Monthly Columns

Person Of The Month: Antigone

It’s hard to talk about feminism, and not mention Antigone. Both the princess and the play.

imageHere’s a quick summary of the story: Antigone was one of the two daughters of Oedipus. After his tragic death his sons fight for the throne of Thebes, and kill each other in battle. Creon who becomes king after this tragedy, decides that while one of them will be honoured as a hero, while the other one will be disgraced. His body is discarded outside the fort of Thebes. Antigone the grieving sister sees this as an act of discrimination, and decides that she mourns for her brothers equally. She defies the throne and her family, and buries her dead brother herself. When Creon later exhumes his body, she buries him again, and explains her act to the King. She is sentenced to death, and kills herself while waiting for her sentence to be carried out.

There are the bare bones of Sophocles’ brilliant work Antigone. It’s a story of the strength of character, civil disobedience and rights, which talks both about the rights of an individual, and the duty of a state. Antigone challenges the state as its citizen, and her family as a bereaved sister. She accepts death as the punishment for what she has done but refuses to apologize for her thinking.

It’s hard not to wonder if Antigone does not embody everything that feminism is about.
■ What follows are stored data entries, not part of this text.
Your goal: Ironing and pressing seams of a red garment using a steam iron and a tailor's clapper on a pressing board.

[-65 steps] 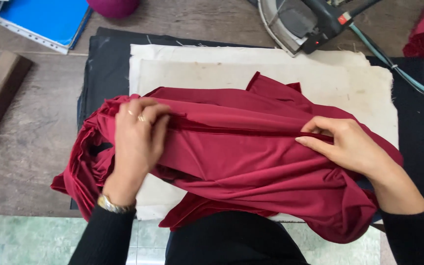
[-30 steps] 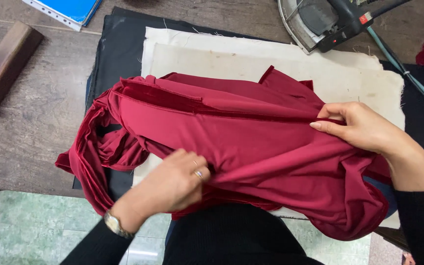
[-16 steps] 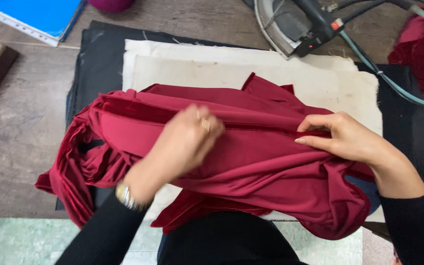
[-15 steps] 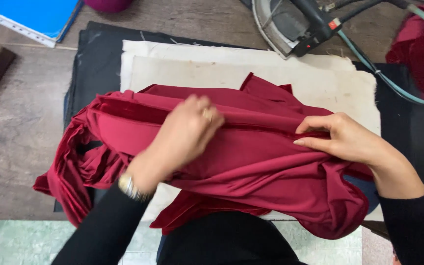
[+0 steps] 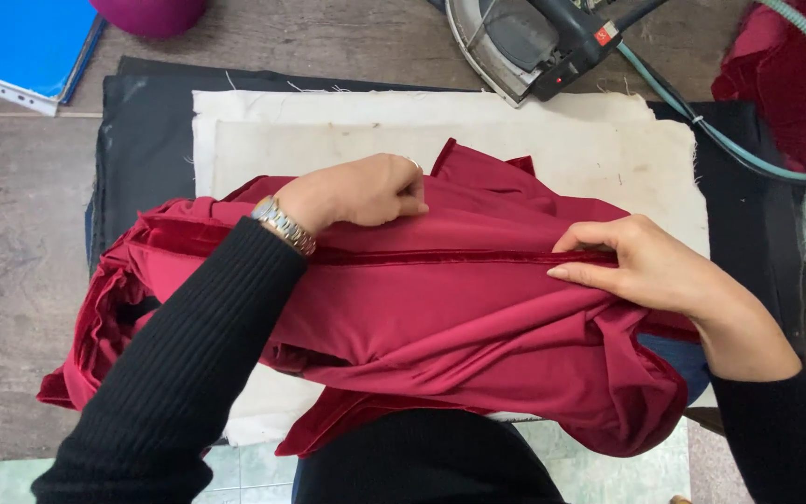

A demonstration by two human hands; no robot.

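The red garment (image 5: 440,317) lies bunched on the cream pad (image 5: 552,140), nearest to the person. It looks light, soft and a bit slippery, so I think it is best held along the folded seam. The right hand (image 5: 655,271) pinches this seam at its end. The left hand (image 5: 366,191) presses on the cloth with curled fingers; if it grips, I cannot tell. Farther away stand an iron (image 5: 534,42) and, in the left corner, a blue folder (image 5: 16,42).
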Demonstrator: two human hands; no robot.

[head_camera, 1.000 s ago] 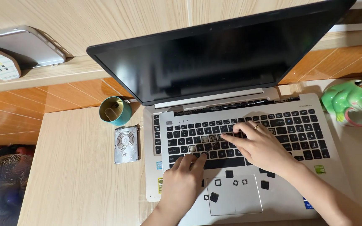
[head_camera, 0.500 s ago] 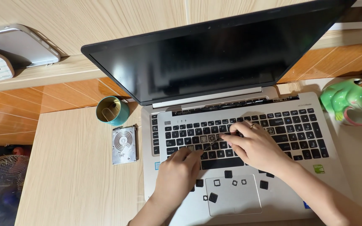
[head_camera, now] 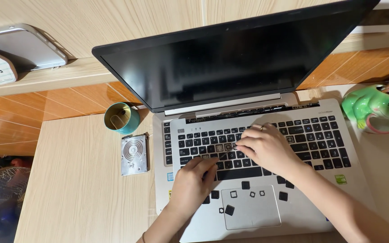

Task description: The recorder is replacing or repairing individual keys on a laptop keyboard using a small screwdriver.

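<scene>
The laptop (head_camera: 266, 153) sits open at the middle of the counter (head_camera: 82, 193). The left hand (head_camera: 192, 182) is closed on a thin tool (head_camera: 225, 154) whose tip meets a bare key socket (head_camera: 228, 147) in the keyboard. The right hand (head_camera: 266, 146), fingers pinched together, rests just right of that socket. Loose keycaps (head_camera: 246, 185) lie by the touchpad, near the counter's front edge.

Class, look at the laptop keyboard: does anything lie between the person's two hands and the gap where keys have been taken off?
Nothing visible does. The right hand rests at the gap in the keyboard, and the left hand points a thin tool into it. The loose keycaps lie lower down, around the touchpad.
</scene>
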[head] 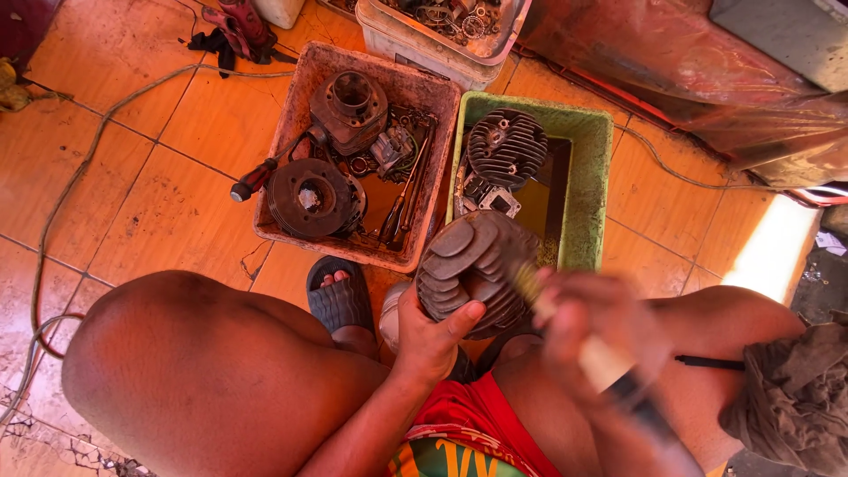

If we could wake our inner Antigone isn’t there at least one right that we would like to stand up for.

We chose Antigone as our person of the month, because for for every abortion denied, we need an Antigone – A woman who will be unafraid to stand up against her family, her law and her society to ask for what is really her basic right. But we do know the obvious caveat: like Antigone in the play, she might be persecuted.

imageSophocles addresses this fear as well in his brilliant story. Antigone’s sister Ismene chooses not to assist her sister for the fear or punishment. Later, she joins her and demands that she be punished as well for mirroring her sister’s thoughts. But Creon spares her because she did not participate in the actual burial.

In our real life, as our basic rights are taken away we often oscillate between our inner Ismenes and Antigones. While this is not a blog about what each individual might do, I do think a feminist society or group can achieve something by acting together. While a state might more easily be able to oppress an individual, it cannot silence a group that easily. So perhaps what we need is large civil disobedience movements were groups of citizens come together to express their displeasure against stringent laws and oppressive states. Not unlike the open letter recently published from Ireland! And perhaps as Creon sees the folly in his ways at the very end of the play, states will be forced to make policy changes, and grant women the right to control their bodies, their wombs and their lives.